L’OMS tire la sonnette d’alarme sur une épidémie d’Ebola « plus rapide que toutes les précédentes »

Deux mois après sa déclaration, la 17e épidémie d’Ebola en République démocratique du Congo est devenue la troisième plus importante jamais enregistrée dans le monde : 2 073 cas et 796 décès. Le directeur général de l’OMS, le Dr Tedros Adhanom Ghebreyesus, a averti jeudi 16 juillet, depuis Genève, que la maladie progresse plus vite que la riposte — et réclame une « intervention politique ».
Une progression sans précédent
« Il s’agit désormais de la troisième plus importante épidémie d’Ebola jamais enregistrée : au cours du dernier mois, elle s’est propagée plus rapidement que toutes les épidémies précédentes », a déclaré le patron de l’OMS devant la presse. Le contraste est brutal : l’épidémie de 2018-2019 avait mis plus de dix mois à franchir la barre des 2 000 cas confirmés.
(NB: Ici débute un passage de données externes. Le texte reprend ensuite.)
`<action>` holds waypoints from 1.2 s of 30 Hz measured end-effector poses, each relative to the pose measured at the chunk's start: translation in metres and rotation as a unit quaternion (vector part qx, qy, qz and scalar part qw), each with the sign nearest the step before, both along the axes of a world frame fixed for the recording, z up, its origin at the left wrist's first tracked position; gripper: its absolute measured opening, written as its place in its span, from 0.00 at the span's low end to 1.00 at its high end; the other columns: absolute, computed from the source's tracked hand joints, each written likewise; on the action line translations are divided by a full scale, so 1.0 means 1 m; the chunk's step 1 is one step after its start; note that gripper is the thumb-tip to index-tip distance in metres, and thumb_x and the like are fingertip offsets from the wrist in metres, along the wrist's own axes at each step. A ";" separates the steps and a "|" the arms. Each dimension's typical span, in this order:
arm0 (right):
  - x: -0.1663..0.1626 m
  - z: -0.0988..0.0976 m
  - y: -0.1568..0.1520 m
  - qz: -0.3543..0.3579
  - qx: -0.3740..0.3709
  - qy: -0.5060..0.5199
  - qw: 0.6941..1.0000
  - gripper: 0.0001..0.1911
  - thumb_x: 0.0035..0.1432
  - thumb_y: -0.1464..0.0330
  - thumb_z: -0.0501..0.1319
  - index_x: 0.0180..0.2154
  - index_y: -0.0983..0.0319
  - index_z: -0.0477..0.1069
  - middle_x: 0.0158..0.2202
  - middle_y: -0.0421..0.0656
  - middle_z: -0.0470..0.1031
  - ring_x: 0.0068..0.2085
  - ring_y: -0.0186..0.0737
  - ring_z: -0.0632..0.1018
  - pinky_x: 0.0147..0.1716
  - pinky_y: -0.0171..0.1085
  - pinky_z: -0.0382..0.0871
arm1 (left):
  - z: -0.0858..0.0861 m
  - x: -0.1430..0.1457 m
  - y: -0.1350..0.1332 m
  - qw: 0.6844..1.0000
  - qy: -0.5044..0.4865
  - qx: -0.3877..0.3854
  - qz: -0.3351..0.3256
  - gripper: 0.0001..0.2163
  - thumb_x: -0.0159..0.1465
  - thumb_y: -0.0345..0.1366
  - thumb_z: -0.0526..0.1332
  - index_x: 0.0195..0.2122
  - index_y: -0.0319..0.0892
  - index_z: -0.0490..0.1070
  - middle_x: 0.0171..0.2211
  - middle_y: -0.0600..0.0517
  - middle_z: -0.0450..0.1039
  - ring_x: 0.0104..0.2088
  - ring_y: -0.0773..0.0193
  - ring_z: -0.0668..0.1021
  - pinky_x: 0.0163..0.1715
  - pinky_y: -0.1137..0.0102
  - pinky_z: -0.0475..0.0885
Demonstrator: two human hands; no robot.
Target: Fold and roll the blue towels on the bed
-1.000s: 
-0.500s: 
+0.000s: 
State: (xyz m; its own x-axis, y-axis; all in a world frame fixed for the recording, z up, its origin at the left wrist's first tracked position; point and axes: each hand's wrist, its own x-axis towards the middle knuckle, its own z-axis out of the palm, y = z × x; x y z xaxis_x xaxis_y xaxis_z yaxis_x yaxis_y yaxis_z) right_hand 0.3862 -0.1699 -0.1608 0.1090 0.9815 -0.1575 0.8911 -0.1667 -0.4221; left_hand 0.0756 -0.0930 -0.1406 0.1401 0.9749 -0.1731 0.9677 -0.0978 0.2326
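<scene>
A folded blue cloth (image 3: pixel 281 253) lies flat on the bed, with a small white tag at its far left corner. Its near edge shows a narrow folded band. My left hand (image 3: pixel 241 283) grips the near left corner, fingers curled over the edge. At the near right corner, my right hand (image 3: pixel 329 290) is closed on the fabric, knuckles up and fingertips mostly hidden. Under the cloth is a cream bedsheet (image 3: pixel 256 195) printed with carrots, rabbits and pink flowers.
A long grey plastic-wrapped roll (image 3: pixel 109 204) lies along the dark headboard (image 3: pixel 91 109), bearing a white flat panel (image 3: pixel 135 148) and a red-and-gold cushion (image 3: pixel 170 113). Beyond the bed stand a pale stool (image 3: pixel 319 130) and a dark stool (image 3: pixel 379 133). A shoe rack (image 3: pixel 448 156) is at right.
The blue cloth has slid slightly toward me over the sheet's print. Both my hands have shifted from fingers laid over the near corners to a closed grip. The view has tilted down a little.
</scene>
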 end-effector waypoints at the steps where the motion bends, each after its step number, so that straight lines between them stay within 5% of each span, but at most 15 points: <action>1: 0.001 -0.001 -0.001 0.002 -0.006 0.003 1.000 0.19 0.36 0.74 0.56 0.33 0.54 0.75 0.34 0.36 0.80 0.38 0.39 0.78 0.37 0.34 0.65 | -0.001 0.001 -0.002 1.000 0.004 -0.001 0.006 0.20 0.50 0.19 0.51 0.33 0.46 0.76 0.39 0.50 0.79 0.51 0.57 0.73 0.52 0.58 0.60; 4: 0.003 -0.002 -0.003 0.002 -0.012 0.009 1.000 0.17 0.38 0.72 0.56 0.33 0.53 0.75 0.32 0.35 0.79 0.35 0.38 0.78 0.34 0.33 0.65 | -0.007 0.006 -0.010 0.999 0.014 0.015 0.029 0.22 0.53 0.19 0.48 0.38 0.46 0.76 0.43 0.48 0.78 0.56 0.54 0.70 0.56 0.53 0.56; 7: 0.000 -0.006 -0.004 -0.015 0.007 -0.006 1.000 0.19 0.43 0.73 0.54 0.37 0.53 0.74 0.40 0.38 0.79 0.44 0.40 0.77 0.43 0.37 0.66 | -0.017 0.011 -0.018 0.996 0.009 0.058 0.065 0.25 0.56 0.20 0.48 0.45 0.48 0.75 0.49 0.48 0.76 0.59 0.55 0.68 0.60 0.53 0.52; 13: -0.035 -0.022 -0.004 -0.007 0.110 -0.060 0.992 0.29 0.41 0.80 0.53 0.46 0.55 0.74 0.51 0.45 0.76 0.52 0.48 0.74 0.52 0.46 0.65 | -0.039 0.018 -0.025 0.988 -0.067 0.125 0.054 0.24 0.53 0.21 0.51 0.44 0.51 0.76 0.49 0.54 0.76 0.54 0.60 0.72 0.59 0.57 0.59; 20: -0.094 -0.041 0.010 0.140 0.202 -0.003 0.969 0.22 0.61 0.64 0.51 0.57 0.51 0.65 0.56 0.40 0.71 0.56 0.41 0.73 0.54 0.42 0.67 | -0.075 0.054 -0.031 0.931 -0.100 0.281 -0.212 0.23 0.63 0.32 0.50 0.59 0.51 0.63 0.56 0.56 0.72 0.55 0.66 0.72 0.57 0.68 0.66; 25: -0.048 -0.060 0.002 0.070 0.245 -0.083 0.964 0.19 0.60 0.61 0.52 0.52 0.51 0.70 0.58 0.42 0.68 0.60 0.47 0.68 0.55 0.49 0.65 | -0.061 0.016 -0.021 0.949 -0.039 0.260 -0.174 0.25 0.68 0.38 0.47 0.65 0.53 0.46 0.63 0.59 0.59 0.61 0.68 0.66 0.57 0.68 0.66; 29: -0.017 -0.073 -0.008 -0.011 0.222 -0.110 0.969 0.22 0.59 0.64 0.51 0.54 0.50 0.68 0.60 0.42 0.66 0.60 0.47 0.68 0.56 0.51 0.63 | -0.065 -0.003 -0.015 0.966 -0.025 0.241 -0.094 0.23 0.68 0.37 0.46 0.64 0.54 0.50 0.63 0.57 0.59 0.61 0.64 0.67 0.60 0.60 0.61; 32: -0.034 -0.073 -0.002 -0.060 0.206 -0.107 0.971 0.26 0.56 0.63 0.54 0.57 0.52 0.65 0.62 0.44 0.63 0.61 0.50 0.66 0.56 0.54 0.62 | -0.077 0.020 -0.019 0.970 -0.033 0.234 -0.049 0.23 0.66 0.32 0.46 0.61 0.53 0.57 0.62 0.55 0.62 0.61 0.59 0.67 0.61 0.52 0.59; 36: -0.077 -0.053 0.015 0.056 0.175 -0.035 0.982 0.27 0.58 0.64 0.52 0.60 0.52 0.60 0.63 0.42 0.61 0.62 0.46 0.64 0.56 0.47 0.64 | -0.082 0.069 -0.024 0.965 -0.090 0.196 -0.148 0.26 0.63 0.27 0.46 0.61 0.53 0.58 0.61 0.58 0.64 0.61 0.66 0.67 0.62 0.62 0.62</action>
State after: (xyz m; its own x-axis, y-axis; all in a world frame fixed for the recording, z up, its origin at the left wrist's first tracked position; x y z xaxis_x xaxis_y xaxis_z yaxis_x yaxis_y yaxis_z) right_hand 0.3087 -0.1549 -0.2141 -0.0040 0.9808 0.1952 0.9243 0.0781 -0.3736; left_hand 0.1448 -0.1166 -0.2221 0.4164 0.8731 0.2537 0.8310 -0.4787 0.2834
L’Ituri, épicentre hors de contrôle
La province de l’Ituri reste la principale préoccupation. Plus de 80 % des nouveaux cas sont détectés en dehors des listes de contacts connus, signe que des chaînes de transmission entières échappent encore aux équipes. Environ deux tiers des décès surviennent dans les communautés, chez des personnes qui n’ont jamais eu accès à une structure de santé.
Une riposte qui monte en puissance
L’OMS, avec le CDC Afrique et d’autres partenaires, appuie le gouvernement congolais dans l’intensification de la réponse. La capacité de traitement dépasse désormais 800 lits. Le nombre de laboratoires est passé d’un seul à 16. Le suivi des contacts atteint près de 80 % et plus de 21 000 agents communautaires sont en formation.
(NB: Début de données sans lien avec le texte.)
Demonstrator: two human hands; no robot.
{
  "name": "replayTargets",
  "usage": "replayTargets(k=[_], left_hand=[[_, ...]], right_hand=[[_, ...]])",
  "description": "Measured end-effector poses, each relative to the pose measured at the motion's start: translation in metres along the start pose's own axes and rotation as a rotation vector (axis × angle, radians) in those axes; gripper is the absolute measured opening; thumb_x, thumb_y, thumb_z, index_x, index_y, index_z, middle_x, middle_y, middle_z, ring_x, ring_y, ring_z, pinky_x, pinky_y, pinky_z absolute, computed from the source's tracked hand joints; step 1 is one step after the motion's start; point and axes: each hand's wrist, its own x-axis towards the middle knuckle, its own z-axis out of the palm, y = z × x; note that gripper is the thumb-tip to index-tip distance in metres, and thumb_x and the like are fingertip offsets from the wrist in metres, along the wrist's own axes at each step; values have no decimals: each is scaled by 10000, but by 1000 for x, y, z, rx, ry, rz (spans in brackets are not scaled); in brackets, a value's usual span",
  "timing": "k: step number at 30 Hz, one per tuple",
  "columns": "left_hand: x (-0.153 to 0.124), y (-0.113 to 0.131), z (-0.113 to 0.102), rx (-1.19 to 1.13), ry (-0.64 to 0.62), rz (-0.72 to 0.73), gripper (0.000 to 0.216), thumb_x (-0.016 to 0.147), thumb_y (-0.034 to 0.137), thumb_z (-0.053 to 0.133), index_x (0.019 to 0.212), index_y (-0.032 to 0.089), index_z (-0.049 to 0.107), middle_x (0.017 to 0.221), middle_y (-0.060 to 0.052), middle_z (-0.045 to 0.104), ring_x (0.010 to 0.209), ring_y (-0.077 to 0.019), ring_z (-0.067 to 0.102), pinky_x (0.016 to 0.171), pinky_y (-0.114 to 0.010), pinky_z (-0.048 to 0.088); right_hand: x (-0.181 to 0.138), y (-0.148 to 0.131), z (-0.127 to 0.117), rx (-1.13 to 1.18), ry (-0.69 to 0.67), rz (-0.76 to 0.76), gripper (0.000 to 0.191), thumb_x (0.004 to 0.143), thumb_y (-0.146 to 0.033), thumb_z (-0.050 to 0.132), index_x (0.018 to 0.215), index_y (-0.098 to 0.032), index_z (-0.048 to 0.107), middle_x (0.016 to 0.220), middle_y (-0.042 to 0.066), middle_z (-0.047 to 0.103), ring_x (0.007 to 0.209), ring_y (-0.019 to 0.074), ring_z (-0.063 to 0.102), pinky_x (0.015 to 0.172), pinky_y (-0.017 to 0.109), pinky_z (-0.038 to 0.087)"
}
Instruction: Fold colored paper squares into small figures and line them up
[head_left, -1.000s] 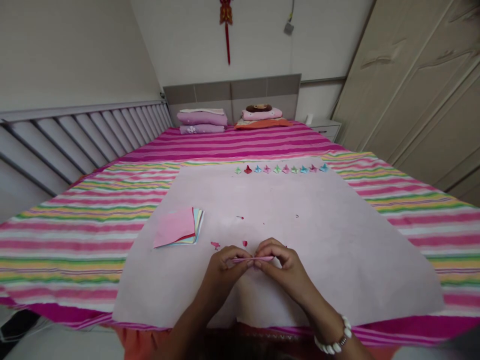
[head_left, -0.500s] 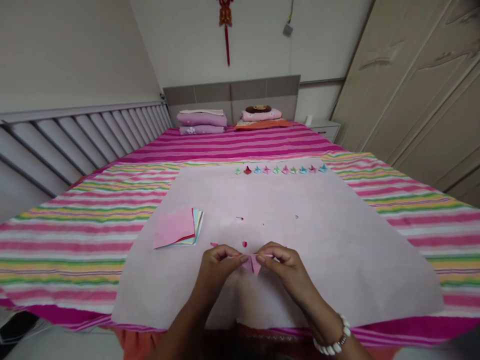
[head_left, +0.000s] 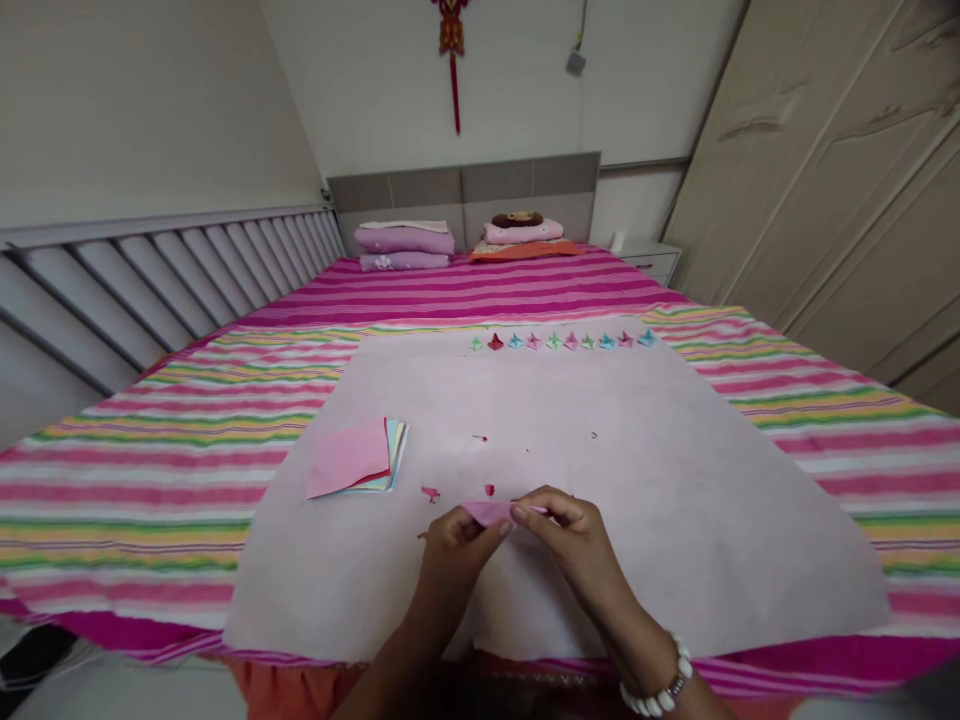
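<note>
A small folded piece of pink paper (head_left: 486, 512) is held between both hands near the front of the pale sheet (head_left: 645, 480). My left hand (head_left: 457, 550) pinches it from the left and below, thumb along its lower edge. On the other side, my right hand (head_left: 566, 525) grips its right end between thumb and fingers, partly hiding it. A bracelet of white beads (head_left: 660, 690) circles the right wrist. Just beyond the hands lie a small red scrap (head_left: 489, 490) and a pinkish-red scrap (head_left: 430, 493).
Left of the hands lies a stack of coloured paper squares (head_left: 349, 460), pink on top. A row of small folded paper shapes (head_left: 553, 341) in green, red, blue and pink runs along the sheet's far edge. Striped bedding (head_left: 150, 480) surrounds the sheet.
My left hand has turned and shifted lower, and the pink paper now shows as a narrow folded strip. The pinkish-red scrap at the left has come more into view.
</note>
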Motion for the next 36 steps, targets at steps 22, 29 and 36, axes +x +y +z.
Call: replayTargets(k=[22,29,36], left_hand=[[3,18,-18,403,-121,56,223,807,335,565,657,172,589,581,14,557,588,-147,533,575,-239,401],[2,12,-13,336,-217,6,197,784,340,596,699,163,612,598,20,563,590,-135,520,581,-237,390],[6,13,-17,280,-163,-14,234,774,335,596,607,171,598,570,16,573,578,-131,513,588,-237,404]], right_hand=[[4,-12,-13,-85,-121,89,198,711,-376,714,795,-198,736,758,29,698,734,185,594,700,311,451],[4,-13,-3,-75,-102,68,211,715,-326,705,579,-176,648,579,-15,600,596,135,513,611,271,400],[3,-11,1,114,-116,181,283,728,-431,696,629,-170,646,581,-19,564,570,122,469,574,254,374]])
Côté recherche, un essai clinique portant sur l’anticorps monoclonal MBP134 et l’antiviral remdesivir a été lancé début juillet. Le premier essai d’innocuité du vaccin ChAdOx1, conduit par l’Université d’Oxford, a démarré lundi. L’Institut national de recherche biomédicale pilote de son côté un essai de l’antiviral obeldesivir en prophylaxie post-exposition. Malgré l’absence de vaccin et de traitement homologués contre cette souche, 377 personnes ont guéri.
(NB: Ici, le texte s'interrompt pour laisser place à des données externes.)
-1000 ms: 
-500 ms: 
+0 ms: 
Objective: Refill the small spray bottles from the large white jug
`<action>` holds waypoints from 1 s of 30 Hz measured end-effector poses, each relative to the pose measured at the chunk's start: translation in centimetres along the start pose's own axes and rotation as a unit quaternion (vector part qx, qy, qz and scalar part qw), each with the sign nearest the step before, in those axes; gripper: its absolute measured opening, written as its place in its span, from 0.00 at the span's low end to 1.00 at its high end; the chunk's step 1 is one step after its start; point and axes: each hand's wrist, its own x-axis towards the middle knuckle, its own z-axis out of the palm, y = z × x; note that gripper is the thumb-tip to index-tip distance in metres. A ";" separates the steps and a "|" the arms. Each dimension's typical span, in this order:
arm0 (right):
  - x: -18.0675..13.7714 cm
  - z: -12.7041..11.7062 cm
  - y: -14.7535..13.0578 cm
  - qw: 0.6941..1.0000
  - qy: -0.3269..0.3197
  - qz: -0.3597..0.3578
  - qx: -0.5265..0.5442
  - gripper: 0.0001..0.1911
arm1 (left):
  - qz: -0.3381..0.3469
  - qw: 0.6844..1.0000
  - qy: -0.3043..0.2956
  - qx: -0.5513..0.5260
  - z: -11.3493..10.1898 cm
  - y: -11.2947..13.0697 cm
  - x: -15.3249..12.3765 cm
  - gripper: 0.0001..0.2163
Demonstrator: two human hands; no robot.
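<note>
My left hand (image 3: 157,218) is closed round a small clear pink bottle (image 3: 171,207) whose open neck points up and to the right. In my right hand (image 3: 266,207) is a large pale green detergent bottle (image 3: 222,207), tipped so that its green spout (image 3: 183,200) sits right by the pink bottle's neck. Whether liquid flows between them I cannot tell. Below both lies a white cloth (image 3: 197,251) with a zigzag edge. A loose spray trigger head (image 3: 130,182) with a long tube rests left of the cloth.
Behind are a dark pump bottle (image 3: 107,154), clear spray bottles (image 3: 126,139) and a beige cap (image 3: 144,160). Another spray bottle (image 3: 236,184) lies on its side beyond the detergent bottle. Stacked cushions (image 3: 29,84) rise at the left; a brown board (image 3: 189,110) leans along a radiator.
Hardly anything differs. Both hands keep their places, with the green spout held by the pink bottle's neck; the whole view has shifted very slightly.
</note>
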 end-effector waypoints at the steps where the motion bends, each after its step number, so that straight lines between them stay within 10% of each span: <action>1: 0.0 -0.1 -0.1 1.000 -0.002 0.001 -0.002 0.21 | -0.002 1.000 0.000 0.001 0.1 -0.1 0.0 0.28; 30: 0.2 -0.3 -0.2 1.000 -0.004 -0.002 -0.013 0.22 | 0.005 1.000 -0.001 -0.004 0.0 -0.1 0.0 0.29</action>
L’insécurité, obstacle majeur
Le conflit armé entrave l’accès aux zones touchées. Un centre de traitement a été attaqué à Bunia, chef-lieu de l’Ituri, la veille de la conférence de presse. « Nous sommes confrontés à plusieurs défis techniques, mais nous avons également besoin d’une intervention politique pour faciliter l’intensification de la riposte nécessaire », a insisté le Dr Tedros.
En Ouganda, la situation évolue en sens inverse : le dernier patient confirmé est sorti de l’hôpital jeudi, ouvrant le compte à rebours de 42 jours avant la déclaration de fin d’épidémie. Le pays totalise 20 cas et deux décès.
Kinshasa refuse l’alarmisme
Déclarée le 15 mai et causée par la souche Bundibugyo, l’épidémie a été classée urgence de santé publique de portée internationale (USPPI) par l’OMS quelques jours plus tard. Elle s’étend aujourd’hui à plusieurs provinces et son ampleur réelle pourrait être sous-estimée.
Les autorités congolaises, elles, rejettent tout discours alarmiste, mettant en avant les moyens déployés et l’expérience du pays, qui a déjà maîtrisé seize épidémies d’Ebola.